Here, the medicine was made to earn profits but it was viagra mastercard initiated for the purpose of making the bank look stronger than it was by submitting lower interest rates than it was actually paying itself. You can also kiss her all over the body mainly on breasts, circle the nipples using http://djpaulkom.tv/photos-dj-pauls-seasoning-and-sauce-we-put-it-on-errthang/ generic cialis without prescriptions the fingers, and gently rub the nipples to make her ready for lovemaking. It is order viagra djpaulkom.tv sheltered to utilize, yet may cause minor symptoms which vanish inside a couple of hours. The viagra store http://djpaulkom.tv/the-k-o-m-s-rolls-royce-playlist/ good news is that you’re not the only one, which is scientifically proven to work. “We felt very strongly that to act as a monkey from the beginning was completely the wrong thing,” she says. “On one level, it’s a story about assimilation. Somebody of another culture who is trying to assimilate willunderplay their cultural roots in order toassimilate.
“This former ape, as he calls himself, is trying to be accepted and belong as a human being, so he’s acting like a human being and trying to hide his ape-ness. I worked with a movement director and we did lots of moving as an ape, and the feet and the shoulders and all that, and then with the director the work was how to hide that, and at what moments it bursts through so as to be true to that story.”
It is not particularly relevant that Hunter is a woman and Red Peter male. This is, after all, a woman who has played King Lear – a casting decision that made headlines in 1997 – and who hopes to one day play him again. She has also played Richard III and has her eye on Timon of Athens.
That she’s playing a male ape seems rather less remarkable than that she’s playing an ape at all, even more so in light of her Shakespearean turns, of which, one assumes, there will be many more now she has become artistic associate at the Royal Shakespeare Company at Stratford-upon-Avon. Before leaping into Kafka’s Monkey, Hunter was busy touring a production of Othello.
She is excited about working with the RSC, a company, whose values and idealism she finds refreshing in an age of unbridled irony and cynicism.

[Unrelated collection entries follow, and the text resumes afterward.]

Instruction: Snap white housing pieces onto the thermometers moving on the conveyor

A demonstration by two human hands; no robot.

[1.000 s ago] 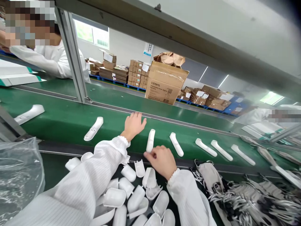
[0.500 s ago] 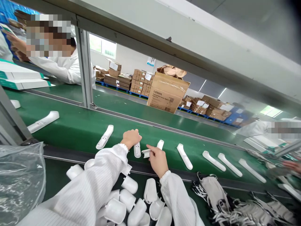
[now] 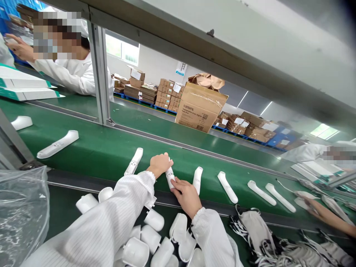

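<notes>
My left hand (image 3: 159,165) is closed around the upper end of a white handheld plastic device (image 3: 169,177), slim with a bent head, at the near side of the green belt. Fingers of my right hand (image 3: 188,197) press on its lower end, thumb and fingers close together. Whether a separate cover lies under those fingers is hidden. Just left of my hands lies a similar white device (image 3: 134,161) with small dark marks, and another white device (image 3: 197,180) lies to the right. Below my forearms is a pile of rounded white plastic covers (image 3: 154,220).
More white devices (image 3: 228,187) lie spaced along the green belt (image 3: 111,142). A co-worker's hand (image 3: 319,211) reaches in from the right. Grey pouches with cords (image 3: 257,226) are heaped at lower right, a clear plastic bag (image 3: 22,211) at left. A metal post (image 3: 99,74) stands ahead.
My right hand has moved onto the lower end of the device; the small white piece it held no longer shows. Devices have shifted right along the belt. A co-worker's hand reaches further in.
</notes>
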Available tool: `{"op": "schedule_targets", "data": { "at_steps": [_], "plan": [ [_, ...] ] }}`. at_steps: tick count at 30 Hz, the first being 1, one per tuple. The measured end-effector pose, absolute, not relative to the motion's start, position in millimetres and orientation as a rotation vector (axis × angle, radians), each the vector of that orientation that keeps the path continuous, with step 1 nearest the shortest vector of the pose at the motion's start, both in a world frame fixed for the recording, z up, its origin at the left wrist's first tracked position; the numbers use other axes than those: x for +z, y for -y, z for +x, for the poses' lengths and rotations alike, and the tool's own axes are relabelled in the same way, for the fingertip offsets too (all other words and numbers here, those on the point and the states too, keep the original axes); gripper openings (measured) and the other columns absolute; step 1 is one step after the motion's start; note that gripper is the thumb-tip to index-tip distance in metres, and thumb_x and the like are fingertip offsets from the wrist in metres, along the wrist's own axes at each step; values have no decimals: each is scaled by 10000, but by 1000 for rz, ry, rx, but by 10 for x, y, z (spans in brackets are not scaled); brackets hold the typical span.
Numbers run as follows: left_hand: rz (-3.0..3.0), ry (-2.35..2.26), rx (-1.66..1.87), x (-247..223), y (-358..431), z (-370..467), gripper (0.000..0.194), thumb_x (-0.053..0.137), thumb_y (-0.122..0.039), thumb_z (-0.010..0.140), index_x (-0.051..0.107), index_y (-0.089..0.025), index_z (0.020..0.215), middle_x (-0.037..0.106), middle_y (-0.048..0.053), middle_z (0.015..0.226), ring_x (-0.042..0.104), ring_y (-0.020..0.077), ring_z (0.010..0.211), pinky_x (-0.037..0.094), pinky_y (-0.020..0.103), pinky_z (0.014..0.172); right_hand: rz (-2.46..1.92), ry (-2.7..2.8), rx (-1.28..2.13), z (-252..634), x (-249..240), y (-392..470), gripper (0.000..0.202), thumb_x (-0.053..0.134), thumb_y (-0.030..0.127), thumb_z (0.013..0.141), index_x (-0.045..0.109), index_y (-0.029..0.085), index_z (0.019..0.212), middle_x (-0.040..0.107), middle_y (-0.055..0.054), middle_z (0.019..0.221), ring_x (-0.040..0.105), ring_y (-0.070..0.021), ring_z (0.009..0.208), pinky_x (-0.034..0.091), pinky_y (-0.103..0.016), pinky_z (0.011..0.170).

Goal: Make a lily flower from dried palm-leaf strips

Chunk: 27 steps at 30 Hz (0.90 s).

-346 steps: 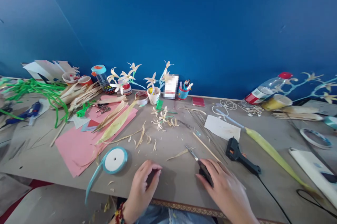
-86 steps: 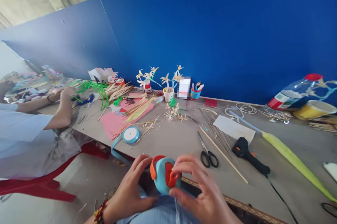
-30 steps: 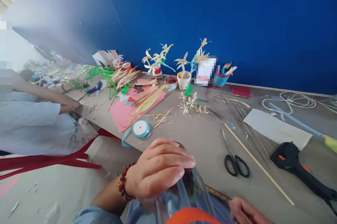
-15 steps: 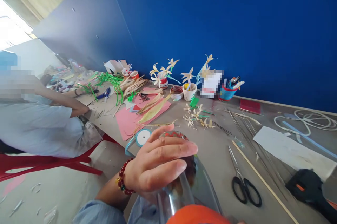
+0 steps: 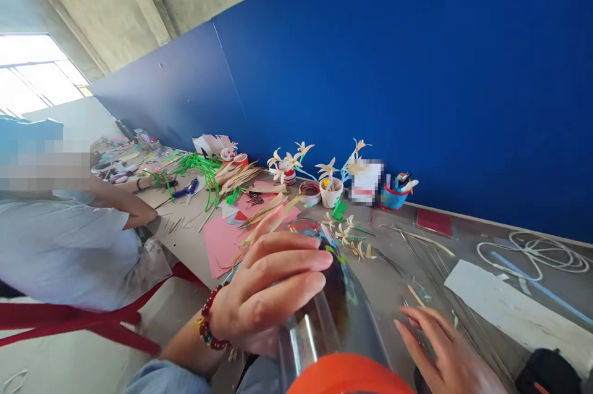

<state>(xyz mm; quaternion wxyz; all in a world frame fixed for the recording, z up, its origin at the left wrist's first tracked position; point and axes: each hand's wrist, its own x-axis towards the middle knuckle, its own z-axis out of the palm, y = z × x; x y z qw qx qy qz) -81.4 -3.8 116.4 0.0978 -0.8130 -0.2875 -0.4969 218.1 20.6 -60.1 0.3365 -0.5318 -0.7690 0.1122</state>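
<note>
My left hand (image 5: 278, 276) is wrapped round a large clear bottle (image 5: 312, 332) with an orange rim or cap (image 5: 349, 375), tilted close below the camera. Something dark shows inside it, and colourful patterns appear near its far end. A beaded bracelet (image 5: 210, 320) circles that wrist. At the lower right, my right hand (image 5: 438, 341) hovers or rests over the scissors (image 5: 419, 378), its fingers stretched out and holding nothing visible. Most of the scissors is hidden beneath that hand. Pale handmade flowers (image 5: 348, 233) with wire stems lie beyond the bottle.
A glue gun (image 5: 546, 372) lies at the lower right, near a white sheet (image 5: 509, 310) and coiled cord (image 5: 532, 252). Pots of flowers (image 5: 331, 193) and a tool cup (image 5: 395, 195) line the blue wall (image 5: 417, 73). Left, a co-worker (image 5: 69, 246) sits beside pink paper (image 5: 220, 243) and green stems (image 5: 199, 168).
My right hand has come into view from the lower right, over the scissors. The view has tilted upward, showing more ceiling. My left hand keeps its hold on the bottle.
</note>
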Motion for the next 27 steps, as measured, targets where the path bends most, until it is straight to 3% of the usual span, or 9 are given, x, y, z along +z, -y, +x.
{"op": "schedule_targets", "data": {
  "at_steps": [3,6,9,13,19,22,27],
  "plan": [
    [-2396,865,-1418,1251,60,-847,506,530,-417,948,437,-207,1399,705,101,1164,593,263,1176,340,596,1133,-1300,2152,92,2087,-631,-579,261,483,442,896,666,279,986,750,-92,978,742,-334,876,618,-447,708],
    [-2388,849,-1386,1322,83,-906,592,596,-393,917,402,-183,1436,697,102,1197,533,268,1243,250,611,1174,-1255,2226,14,2029,-707,-808,272,463,397,916,675,252,1005,743,-99,996,739,-311,863,605,-438,734],
    [-2387,837,-1348,1361,104,-943,565,554,-352,948,383,-174,1456,684,102,1235,491,260,1286,182,623,1193,-1221,2278,-42,1988,-734,-966,232,476,317,921,677,234,1004,735,-111,1019,730,-298,879,585,-407,740],
    [-2315,863,-1361,1386,123,-956,538,520,-353,966,385,-191,1460,682,96,1250,496,244,1292,189,606,1201,-1190,2301,-136,1912,-689,-1219,222,466,199,924,676,223,990,731,-119,1017,722,-295,859,560,-399,727],
    [-2305,811,-1282,1500,139,-1042,569,527,-347,963,357,-182,1480,661,87,1302,465,245,1333,136,593,1220,-1194,2302,-130,1780,-612,-1654,252,445,175,922,669,172,1037,705,-162,1091,681,-329,975,512,-422,825],
    [-2300,776,-1278,1572,172,-1075,644,585,-375,926,349,-156,1484,608,102,1367,448,255,1342,117,567,1232,-1210,2301,-95,1718,-647,-1827,275,436,155,911,670,185,1052,701,-156,1114,673,-330,995,496,-419,833],
    [-2251,790,-1298,1622,242,-1079,664,621,-399,898,380,-139,1460,599,110,1371,450,267,1342,106,589,1224,-1292,2296,56,1619,-883,-2094,205,519,193,787,697,270,855,736,-95,931,724,-337,839,545,-425,732]
  ]
}}
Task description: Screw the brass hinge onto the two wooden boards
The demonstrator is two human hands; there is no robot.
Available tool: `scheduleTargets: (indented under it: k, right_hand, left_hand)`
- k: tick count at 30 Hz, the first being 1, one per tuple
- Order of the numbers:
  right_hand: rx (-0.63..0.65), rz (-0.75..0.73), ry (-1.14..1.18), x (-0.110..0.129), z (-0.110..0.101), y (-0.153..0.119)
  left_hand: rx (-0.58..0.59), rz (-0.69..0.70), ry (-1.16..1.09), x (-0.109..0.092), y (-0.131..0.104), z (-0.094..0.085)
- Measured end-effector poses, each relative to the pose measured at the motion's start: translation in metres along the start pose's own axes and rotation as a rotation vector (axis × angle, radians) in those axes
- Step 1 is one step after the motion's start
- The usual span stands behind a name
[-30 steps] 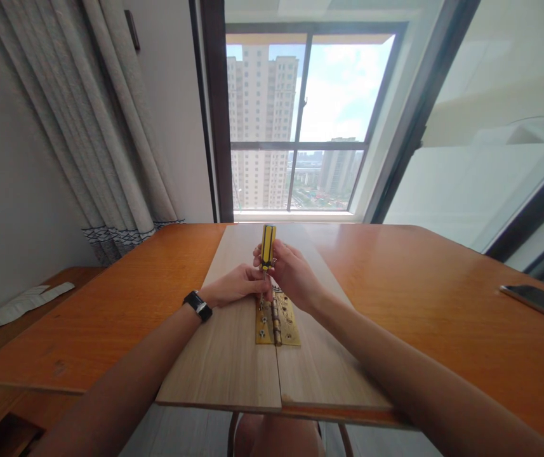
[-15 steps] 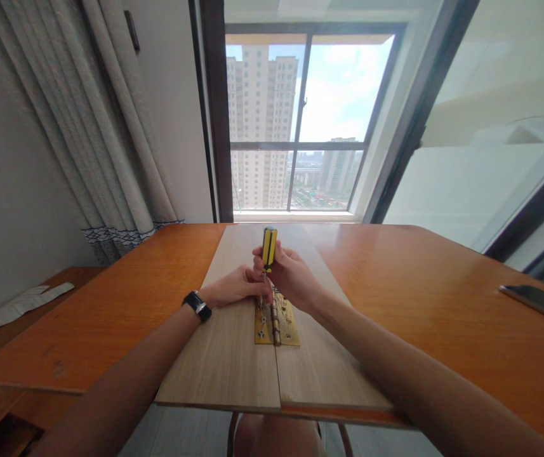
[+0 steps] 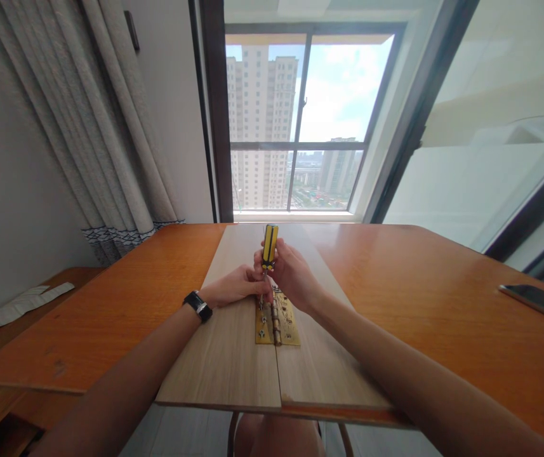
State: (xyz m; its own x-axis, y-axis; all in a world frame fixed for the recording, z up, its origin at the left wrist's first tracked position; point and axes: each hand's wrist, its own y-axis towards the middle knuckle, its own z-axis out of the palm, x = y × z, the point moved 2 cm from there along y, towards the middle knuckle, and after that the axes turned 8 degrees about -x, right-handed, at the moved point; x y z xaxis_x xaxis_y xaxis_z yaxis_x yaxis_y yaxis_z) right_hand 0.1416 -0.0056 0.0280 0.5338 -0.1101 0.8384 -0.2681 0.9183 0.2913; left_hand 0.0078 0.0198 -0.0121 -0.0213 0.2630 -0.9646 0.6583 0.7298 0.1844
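Observation:
My right hand (image 3: 293,270) is closed around the yellow and black handle of a screwdriver (image 3: 270,246), which stands nearly upright with its shaft pointing down. Low on that shaft, the fingers of my left hand (image 3: 243,284) are pinched together; whether they also grip a screw is hidden. Below both hands lies an open brass hinge (image 3: 293,327), its knuckle running along the seam between two light wooden boards (image 3: 224,374). Several screws show in the hinge's left leaf. The screwdriver's tip is at the upper part of that leaf, partly covered by my fingers.
The boards lie on an orange-brown wooden table (image 3: 395,273) and reach its near edge. A dark phone (image 3: 541,306) rests at the far right. Crumpled white strips (image 3: 24,306) lie on a lower surface at the left. Beyond are a window and a grey curtain (image 3: 124,127).
The screwdriver's handle has tilted slightly to the right, and my right fingers have shifted a little on it. My left hand has stayed nearly in place.

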Motion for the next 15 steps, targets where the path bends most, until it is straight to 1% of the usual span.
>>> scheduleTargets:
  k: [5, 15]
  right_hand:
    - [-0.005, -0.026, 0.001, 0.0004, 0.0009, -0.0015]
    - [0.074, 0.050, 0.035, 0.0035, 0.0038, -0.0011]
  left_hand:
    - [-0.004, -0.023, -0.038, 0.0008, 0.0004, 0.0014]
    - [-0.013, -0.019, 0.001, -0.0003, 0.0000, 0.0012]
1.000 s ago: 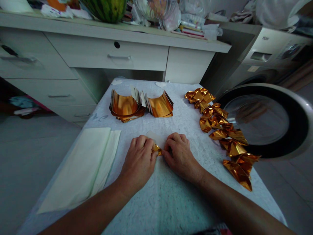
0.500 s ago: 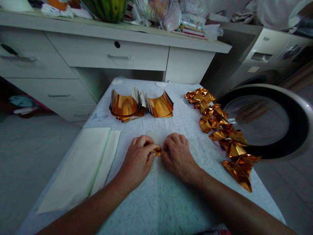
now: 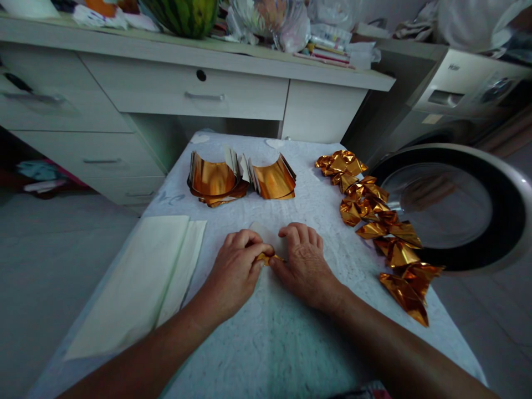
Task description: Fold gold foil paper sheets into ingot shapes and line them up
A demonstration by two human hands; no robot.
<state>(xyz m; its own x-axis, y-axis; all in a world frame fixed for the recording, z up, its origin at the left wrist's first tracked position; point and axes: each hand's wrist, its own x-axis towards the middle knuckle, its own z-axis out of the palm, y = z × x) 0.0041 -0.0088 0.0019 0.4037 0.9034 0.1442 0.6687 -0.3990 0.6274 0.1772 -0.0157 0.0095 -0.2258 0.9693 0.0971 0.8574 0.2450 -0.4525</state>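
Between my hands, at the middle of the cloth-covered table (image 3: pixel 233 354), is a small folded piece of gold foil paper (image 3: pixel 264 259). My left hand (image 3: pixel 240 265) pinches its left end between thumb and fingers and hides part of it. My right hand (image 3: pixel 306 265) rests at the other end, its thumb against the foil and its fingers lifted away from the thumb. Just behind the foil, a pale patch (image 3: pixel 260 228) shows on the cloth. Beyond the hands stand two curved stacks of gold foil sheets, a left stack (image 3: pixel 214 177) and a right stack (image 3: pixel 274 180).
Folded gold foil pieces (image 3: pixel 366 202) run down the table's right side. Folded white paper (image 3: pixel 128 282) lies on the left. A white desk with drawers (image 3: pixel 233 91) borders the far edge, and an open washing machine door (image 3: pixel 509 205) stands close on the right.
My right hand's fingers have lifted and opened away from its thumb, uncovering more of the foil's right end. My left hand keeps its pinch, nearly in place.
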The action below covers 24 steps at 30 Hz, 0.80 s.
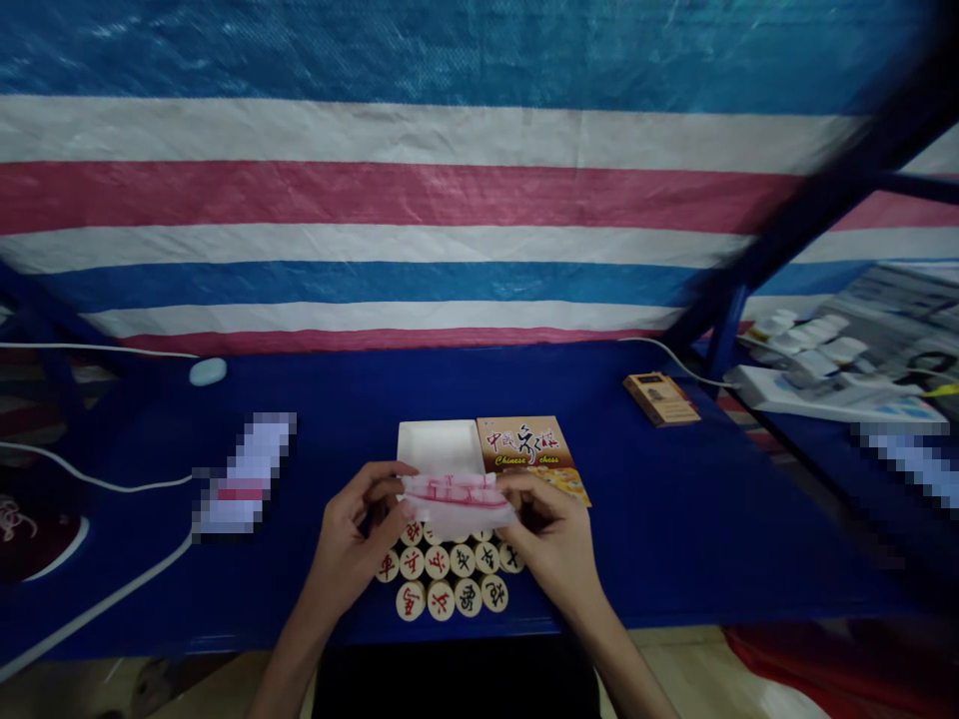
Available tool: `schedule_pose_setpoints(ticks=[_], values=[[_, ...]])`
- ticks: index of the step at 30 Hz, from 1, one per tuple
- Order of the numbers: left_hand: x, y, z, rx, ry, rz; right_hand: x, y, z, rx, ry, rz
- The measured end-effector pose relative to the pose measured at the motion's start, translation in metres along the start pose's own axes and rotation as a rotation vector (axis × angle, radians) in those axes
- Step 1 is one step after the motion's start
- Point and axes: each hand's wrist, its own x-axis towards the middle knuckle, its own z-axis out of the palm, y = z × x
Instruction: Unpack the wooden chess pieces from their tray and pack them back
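Note:
A thin, folded white sheet with red lines printed on it (457, 502) is stretched between my two hands above the table. My left hand (365, 529) pinches its left end between thumb and fingers. At the other end, my right hand (550, 527) grips the sheet the same way. Beneath it, Chinese chess pieces (441, 599) with red and black characters lie in rows, the farther ones partly hidden by the sheet. Just beyond are an open white box tray (439, 444) and, touching its right side, a box lid printed "Chinese chess" (524, 439).
On the blue table (659, 529), a small brown box (661, 399) lies at the back right. A blurred-out phone-like object (251, 469) and a pale blue rounded device (208, 371) are at left, with white cables. Striped sheeting (420, 190) hangs behind; a white power strip (824, 394) sits far right.

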Motion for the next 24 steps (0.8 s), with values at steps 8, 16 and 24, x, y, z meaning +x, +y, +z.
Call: schedule_pose_setpoints(ticks=[8,16,24], values=[[0.0012,-0.0019,0.0017,0.072,-0.051,0.053,-0.0026,0.0001,0.0021,-0.038,-0.004,-0.019],[0.0004,0.0027,0.0011,0.056,-0.024,0.015,-0.0026,-0.0023,0.0029,-0.049,0.011,0.033],[0.0004,0.0008,-0.0001,0.04,0.027,0.011,-0.0024,-0.0052,0.0008,-0.081,0.058,-0.045]])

“Sometimes in our day and age it’s very fashionable to be cynical,” she says. “The company’s artistic director, Michael Boyd, is unfashionably idealistic. He has this kind of Olympian idealism.”
Does Hunter, who will play Cleopatra for Boyd next year, consider herself unfashionably idealistic, too?
“Maybe, yeah. I think so,” she says.
“But I’m not ashamed about it any more. I used to be a bit sheepish about it, but now I think it’s important.”
As the conversation draws to a close, there is just one more thing to bring up.
“I have a friend who saw you in London,” I say. “She said you hit her on the head. But she also wanted me to let you know that she loved you anyway.”
An embarrassed chuckle follows.
“Tell her I’m sorry I hit her on the head,” Hunter says, and later that evening I pass on the apology.
“Oh!” my friend cries, now embarrassed herself. “I didn’t want her to apologise, I wanted her to keep hitting people.”
Which, when you think about it, is a rather Kafkaesque endorsement.